Expression of miR-596 was decreased and PRDX1 was upregulated in GC tissues and cell lines. Overexpression of miR-596 decreased the expression of PRDX1 and luciferase reporter assays detected the direct binding of miR-596 to the 3'-untranslated region (UTR) of PRDX1 transcripts. Furthermore, we found that overexpression of miR-596 remarkably suppressed cell proliferation, migration, and invasion in GC cells. We further analyzed miR-596 promoter methylation by MSP and qRT-PCR, and found the downregulation of miR-596 was associated with promoter methylation status in GC cell lines. Moreover, DNA demethylation and reactivation of miR-596 after treatment with 5-Aza-2’-deoxycytidine inhibited the proliferative ability of GC cells.

CONCLUSION

MiR-596 has a tumor suppressive role in GC and is downregulated partly due to promoter hypermethylation. Furthermore, PRDX1 is one of the putative target genes of miR-596.
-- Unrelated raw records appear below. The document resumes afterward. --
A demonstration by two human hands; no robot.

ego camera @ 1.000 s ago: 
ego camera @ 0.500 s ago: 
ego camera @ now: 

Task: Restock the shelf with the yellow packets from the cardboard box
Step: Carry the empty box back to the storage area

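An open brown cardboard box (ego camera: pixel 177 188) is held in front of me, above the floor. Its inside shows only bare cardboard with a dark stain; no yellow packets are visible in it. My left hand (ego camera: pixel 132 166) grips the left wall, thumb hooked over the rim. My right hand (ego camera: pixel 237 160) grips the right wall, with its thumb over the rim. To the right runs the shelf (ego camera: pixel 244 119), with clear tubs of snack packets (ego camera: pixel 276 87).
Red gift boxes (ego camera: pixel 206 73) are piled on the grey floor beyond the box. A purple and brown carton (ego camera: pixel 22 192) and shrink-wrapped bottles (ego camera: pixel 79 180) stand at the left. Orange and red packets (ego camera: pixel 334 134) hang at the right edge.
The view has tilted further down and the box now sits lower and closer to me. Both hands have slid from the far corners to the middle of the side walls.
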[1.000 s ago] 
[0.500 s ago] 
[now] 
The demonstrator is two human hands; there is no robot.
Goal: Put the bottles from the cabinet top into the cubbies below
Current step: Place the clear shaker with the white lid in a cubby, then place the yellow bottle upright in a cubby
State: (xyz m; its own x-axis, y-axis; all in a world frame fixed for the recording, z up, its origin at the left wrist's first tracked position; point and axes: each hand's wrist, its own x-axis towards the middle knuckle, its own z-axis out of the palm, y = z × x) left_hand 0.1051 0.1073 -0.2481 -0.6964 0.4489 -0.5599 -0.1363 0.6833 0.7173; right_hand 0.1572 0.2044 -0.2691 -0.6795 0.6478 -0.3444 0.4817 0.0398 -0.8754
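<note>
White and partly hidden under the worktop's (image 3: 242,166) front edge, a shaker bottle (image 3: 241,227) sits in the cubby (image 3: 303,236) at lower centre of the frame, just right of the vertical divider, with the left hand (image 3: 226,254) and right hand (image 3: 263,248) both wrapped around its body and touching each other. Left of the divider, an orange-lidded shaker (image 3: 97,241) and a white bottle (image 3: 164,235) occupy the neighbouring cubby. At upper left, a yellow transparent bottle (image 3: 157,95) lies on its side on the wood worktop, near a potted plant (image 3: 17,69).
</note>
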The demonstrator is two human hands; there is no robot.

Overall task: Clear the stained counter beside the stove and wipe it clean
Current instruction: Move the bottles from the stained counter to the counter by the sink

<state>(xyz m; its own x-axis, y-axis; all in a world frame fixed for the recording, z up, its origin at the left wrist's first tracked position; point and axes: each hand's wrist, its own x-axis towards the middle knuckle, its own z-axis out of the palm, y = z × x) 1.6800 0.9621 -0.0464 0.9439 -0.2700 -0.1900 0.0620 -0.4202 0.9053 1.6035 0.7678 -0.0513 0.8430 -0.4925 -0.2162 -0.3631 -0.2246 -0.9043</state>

Keywords: Gastric cancer, MicroRNA-596, Methylation, Peroxiredoxin 1

Core tip: In the present study, we investigated a suppressive role of microRNA-596 (miR-596) in gastric cancer (GC). MiR-596 was downregulated in human specimens of GC and GC cell lines, and overexpression of miR-596 significantly reduced GC cell proliferation. Downregulation of miR-596 in GC cell lines was associated with an increase of miR-596 promoter methylation. We also established that miR-596 controls the expression of peroxiredoxin 1, which has never been reported before, suggesting that this interaction could play an important role in GC progression. Overall, this study has an impact in understanding the role of miRNAs in cancer progression.